Я твержу себе, что на самом деле ничего такого не происходит. Только вот убедить себя никак не получается.
Я спаслась, но меня все еще трясет. Не могу выбросить из головы тихое, странное, словно хихикающее бульканье, которое принялся издавать начинающий перегреваться миниатюрный накопитель энергии. За какие-то четырнадцать секунд мой милый модуль превратился в обугленную груду сплавившегося утиля — вместе с передатчиком, запасами пищи лазерным пистолетом и всем остальным. Если бы не тот предупреждающий смешок накопителя, то и я, хорошенько поджаренная, валялась бы сейчас среди обломков. И это еще в лучшем случае.
Стоит закрыть глаза, и мне мерещится мирно дрейфующий на орбите всего в каких-то ста двадцати километрах отсюда спутник Вронски. Какое прекрасное зрелище! Стены мерцают, точно платина, гигантское зеркало собирает солнечный свет и направляет его в иллюминаторы, сельскохозяйственные спутники вертятся вокруг Вронски крохотными лунами. Кажется — протяни руку и дотронешься. Постучишь по оболочке, прошепчешь: "Помогите мне, прилетите за мной, спасите меня". Но с таким же успехом я могла бы сидеть сейчас не на соседнем с Вронски искусственном спутнике в поясе Лагранжа, а где-нибудь на Нептуне. Способа взмолиться о подмоге нет. Как только я покину эту расщелину, я отдам себя на милость динозаврам, на каковую, понятно, рассчитывать не приходится.
Начинается дождь — искусственный, как и практически все на этом острове Динозавров. Но мокрой от него становишься совсем как от настоящего. Мокрой, холодной и липкой. Фу.
Господи, что же делать?
8.15. Дождь пока прекратился. Через шесть часов он пойдет снова. Удивительно, каким удушливым, сырым и густым стал воздух. Дыхание превратилось в тяжкий труд, легкие словно поросли плесенью.

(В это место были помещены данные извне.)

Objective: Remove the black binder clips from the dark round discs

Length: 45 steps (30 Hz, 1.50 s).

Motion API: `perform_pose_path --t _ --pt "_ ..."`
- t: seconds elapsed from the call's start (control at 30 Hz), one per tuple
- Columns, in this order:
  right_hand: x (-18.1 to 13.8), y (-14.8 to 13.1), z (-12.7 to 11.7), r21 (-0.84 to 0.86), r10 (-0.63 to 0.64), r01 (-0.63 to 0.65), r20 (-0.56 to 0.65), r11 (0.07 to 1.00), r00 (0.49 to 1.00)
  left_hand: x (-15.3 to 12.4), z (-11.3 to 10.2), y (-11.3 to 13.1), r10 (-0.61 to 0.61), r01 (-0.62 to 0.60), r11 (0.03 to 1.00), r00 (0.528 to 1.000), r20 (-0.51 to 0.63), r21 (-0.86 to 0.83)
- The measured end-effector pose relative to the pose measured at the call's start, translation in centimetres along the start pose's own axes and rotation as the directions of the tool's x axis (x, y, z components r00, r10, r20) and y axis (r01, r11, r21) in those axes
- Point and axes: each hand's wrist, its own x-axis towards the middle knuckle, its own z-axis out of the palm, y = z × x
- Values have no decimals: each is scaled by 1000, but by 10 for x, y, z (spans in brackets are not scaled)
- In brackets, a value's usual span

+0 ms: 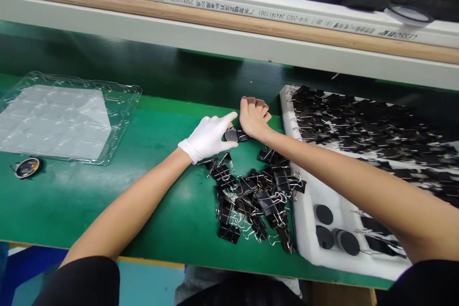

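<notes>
My left hand [208,136], in a white glove, rests on the green bench with its fingers curled round a small round black disc [231,134] and one finger stretched toward the other hand. My right hand [254,117] is bare and curled shut, pressing a black binder clip [242,135] onto the disc's edge. Just below both hands lies a loose pile of black binder clips [256,198] with silver wire handles.
A white foam tray [308,229] at the right holds several black discs [324,214] and many clipped parts [358,124]. A clear plastic blister tray [60,119] sits at the left, with one round disc [27,167] beside it. A shelf rail [229,43] runs overhead.
</notes>
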Motion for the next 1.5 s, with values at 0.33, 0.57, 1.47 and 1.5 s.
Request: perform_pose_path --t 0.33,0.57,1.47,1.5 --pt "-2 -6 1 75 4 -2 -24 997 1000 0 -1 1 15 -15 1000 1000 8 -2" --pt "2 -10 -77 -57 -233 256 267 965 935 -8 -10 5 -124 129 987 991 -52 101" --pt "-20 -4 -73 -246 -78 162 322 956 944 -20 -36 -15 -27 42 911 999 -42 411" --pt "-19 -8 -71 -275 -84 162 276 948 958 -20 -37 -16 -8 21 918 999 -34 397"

Я скучаю по чистому, свежему, вечновесеннему воздуху Вронски. Во время предыдущих визитов на остров Динозавров климат меня мало заботил. Но, конечно, тогда меня надежно защищал личный модуль, настоящий мир в мире, полностью автоматический, независимый, саморегулирующийся, изолированный от всех контактов с окружающей средой и ее обитателями. Этакий странствующий где мне угодно глаз, невидимый, неуязвимый.
Могут ли меня тут учуять?
Обоняние ящеров считается не особо острым. С нюхом у динозавров получше, чем у крокодила, но до кошки им далеко. К тому же сейчас здесь ужасно воняет горелым. Но от меня наверняка исходит запах страха, а это сигнал. Пусть я уже немного успокоилась, но что творилось тогда, когда я отчаянно выбиралась из плавящегося модуля… Спорю, феромоны разлетелись по всему острову.
Шелест в зарослях. Что-то идет сюда!
Длинная шея, маленькие, как у птицы, ноги, тонкие цепкие ручки. Беспокоиться не о чем. Всего-навсего струтиомим — изящный динозаврик, хрупкое, похожее на птицу существо едва ли двух метров ростом. Влажные золотистые глаза серьезно взирают на меня. Ящер вертит головой, как страус, — щелк-щелк, словно размышляет, не подойти ли ему поближе. Кыш! Иди заклюй стегозавра. Отстань от меня.
Продолжая пощелкивать, струтиомим удаляется.